» **Problem requirements**
Give back every line of the data below exactly.

» **Data extract**
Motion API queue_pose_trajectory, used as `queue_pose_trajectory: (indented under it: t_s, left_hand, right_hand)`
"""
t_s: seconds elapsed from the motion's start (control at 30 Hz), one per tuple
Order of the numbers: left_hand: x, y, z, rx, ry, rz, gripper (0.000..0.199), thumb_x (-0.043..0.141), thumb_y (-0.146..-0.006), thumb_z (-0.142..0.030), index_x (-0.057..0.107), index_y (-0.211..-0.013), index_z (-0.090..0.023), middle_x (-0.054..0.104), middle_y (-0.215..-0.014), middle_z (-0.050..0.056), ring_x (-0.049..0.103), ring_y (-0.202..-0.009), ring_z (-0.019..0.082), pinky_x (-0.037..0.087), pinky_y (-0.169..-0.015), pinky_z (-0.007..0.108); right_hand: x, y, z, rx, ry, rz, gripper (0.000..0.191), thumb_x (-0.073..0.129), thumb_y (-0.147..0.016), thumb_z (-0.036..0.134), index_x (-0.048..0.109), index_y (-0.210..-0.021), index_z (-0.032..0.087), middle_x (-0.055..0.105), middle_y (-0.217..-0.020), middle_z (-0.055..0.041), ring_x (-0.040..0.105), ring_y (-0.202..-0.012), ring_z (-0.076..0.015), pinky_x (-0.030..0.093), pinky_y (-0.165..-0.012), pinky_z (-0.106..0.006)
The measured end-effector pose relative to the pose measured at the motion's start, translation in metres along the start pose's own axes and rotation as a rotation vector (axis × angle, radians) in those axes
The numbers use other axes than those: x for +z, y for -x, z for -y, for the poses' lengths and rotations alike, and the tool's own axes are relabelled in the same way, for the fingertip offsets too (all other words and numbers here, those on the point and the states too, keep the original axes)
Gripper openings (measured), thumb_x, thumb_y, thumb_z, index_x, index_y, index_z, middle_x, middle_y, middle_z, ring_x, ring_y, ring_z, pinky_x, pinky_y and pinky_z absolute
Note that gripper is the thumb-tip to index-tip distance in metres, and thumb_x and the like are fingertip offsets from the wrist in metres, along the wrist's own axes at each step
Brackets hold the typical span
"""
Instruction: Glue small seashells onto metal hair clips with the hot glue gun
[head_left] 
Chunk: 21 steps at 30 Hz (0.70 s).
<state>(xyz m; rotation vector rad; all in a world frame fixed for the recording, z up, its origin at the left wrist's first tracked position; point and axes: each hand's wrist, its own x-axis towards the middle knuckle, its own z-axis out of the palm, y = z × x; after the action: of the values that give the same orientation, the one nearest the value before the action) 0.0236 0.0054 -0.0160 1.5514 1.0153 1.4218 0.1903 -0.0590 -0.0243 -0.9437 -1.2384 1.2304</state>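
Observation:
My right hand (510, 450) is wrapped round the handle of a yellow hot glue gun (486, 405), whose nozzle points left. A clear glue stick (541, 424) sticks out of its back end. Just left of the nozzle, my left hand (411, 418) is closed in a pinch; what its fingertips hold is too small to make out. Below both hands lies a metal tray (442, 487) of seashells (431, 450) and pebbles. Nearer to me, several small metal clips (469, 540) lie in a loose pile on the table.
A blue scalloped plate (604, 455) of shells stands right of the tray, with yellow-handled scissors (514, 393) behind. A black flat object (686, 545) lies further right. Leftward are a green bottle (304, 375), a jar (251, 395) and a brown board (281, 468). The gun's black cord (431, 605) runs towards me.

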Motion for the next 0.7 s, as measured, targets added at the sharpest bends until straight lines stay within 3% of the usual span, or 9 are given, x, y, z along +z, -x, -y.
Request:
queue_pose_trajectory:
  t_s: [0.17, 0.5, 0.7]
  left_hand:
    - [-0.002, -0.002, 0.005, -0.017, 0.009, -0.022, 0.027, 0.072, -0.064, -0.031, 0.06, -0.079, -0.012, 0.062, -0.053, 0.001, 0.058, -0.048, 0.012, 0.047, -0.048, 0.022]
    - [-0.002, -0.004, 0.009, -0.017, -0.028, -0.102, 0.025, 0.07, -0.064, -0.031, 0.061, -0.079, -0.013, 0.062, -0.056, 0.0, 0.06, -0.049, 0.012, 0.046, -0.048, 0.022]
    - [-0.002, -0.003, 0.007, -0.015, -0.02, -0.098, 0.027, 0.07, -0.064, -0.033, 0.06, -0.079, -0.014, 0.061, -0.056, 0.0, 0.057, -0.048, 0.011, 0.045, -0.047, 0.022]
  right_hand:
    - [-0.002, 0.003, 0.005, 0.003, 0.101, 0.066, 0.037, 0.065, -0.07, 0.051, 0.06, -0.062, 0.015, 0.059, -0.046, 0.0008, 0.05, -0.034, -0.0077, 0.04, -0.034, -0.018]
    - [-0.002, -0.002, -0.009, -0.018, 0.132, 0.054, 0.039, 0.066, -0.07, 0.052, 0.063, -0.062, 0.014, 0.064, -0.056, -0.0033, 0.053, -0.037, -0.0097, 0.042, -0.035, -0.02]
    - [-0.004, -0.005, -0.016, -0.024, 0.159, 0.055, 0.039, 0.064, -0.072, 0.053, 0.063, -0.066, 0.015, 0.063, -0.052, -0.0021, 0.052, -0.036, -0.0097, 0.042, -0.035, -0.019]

» **Exercise result**
Motion API queue_pose_trajectory, used as `queue_pose_trajectory: (indented under it: t_s, left_hand, right_hand)`
"""
t_s: seconds elapsed from the motion's start (control at 30 Hz), one per tuple
Order of the numbers: left_hand: x, y, z, rx, ry, rz, gripper (0.000..0.199), thumb_x (-0.043..0.141), thumb_y (-0.146..-0.006), thumb_z (-0.142..0.030), index_x (-0.057..0.107), index_y (-0.211..-0.013), index_z (-0.090..0.023), middle_x (-0.054..0.104), middle_y (-0.215..-0.014), middle_z (-0.050..0.056), ring_x (-0.049..0.103), ring_y (-0.202..-0.009), ring_z (-0.019..0.082), pinky_x (-0.037..0.087), pinky_y (-0.169..-0.015), pinky_z (-0.007..0.108); right_hand: x, y, z, rx, ry, rz, gripper (0.000..0.191), thumb_x (-0.073..0.129), thumb_y (-0.147..0.016), thumb_z (-0.036..0.134), index_x (-0.048..0.109), index_y (-0.210..-0.021), index_z (-0.032..0.087), middle_x (-0.055..0.105), middle_y (-0.217..-0.020), middle_z (-0.055..0.041), ring_x (-0.040..0.105), ring_y (-0.202..-0.012), ring_z (-0.076..0.015), pinky_x (-0.030..0.093), pinky_y (-0.165..-0.012), pinky_z (-0.106..0.006)
The measured end-effector pose relative to the pose measured at the motion's start, translation in metres along the start pose's own axes and rotation as a rotation vector (axis × angle, radians) in those axes
The numbers use other axes than those: x for +z, y for -x, z for -y, for the poses' lengths and rotations alike, and the tool's own axes are relabelled in the same way, for the fingertip offsets too (all other words and numbers here, those on the point and the states too, keep the original axes)
Gripper openings (measured), thumb_x, thumb_y, thumb_z, index_x, index_y, index_z, middle_x, middle_y, middle_z, ring_x, ring_y, ring_z, pinky_x, pinky_y and pinky_z absolute
Note that gripper is the thumb-tip to index-tip distance in metres, and thumb_x and the like are fingertip offsets from the wrist in metres, along the wrist's own axes at each step
Brackets hold the typical span
"""
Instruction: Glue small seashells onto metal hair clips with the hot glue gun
[head_left] 
Chunk: 21 steps at 30 Hz (0.70 s).
<state>(xyz m; rotation vector rad; all in a world frame fixed for the recording, z up, its origin at the left wrist's first tracked position; point and axes: each hand's wrist, its own x-axis towards the middle knuckle, its own z-axis out of the palm, y = z × x; after the action: of the values that give the same orientation, the one nearest the value before the action) 0.0236 0.0054 -0.0160 1.5514 1.0153 1.4218 0.1903 -0.0590 -0.0243 -0.9437 -1.2384 1.2304</state>
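Observation:
My right hand (510, 450) is wrapped round the handle of a yellow hot glue gun (486, 405), whose nozzle points left. A clear glue stick (541, 424) sticks out of its back end. Just left of the nozzle, my left hand (411, 418) is closed in a pinch; what its fingertips hold is too small to make out. Below both hands lies a metal tray (442, 487) of seashells (431, 450) and pebbles. Nearer to me, several small metal clips (469, 540) lie in a loose pile on the table.
A blue scalloped plate (604, 455) of shells stands right of the tray, with yellow-handled scissors (514, 393) behind. A black flat object (686, 545) lies further right. Leftward are a green bottle (304, 375), a jar (251, 395) and a brown board (281, 468). The gun's black cord (431, 605) runs towards me.
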
Motion for the next 0.7 s, as measured, targets added at the sharpest bends until straight lines stay within 3% of the usual span, or 9 are given, x, y, z along +z, -x, -y.
Request:
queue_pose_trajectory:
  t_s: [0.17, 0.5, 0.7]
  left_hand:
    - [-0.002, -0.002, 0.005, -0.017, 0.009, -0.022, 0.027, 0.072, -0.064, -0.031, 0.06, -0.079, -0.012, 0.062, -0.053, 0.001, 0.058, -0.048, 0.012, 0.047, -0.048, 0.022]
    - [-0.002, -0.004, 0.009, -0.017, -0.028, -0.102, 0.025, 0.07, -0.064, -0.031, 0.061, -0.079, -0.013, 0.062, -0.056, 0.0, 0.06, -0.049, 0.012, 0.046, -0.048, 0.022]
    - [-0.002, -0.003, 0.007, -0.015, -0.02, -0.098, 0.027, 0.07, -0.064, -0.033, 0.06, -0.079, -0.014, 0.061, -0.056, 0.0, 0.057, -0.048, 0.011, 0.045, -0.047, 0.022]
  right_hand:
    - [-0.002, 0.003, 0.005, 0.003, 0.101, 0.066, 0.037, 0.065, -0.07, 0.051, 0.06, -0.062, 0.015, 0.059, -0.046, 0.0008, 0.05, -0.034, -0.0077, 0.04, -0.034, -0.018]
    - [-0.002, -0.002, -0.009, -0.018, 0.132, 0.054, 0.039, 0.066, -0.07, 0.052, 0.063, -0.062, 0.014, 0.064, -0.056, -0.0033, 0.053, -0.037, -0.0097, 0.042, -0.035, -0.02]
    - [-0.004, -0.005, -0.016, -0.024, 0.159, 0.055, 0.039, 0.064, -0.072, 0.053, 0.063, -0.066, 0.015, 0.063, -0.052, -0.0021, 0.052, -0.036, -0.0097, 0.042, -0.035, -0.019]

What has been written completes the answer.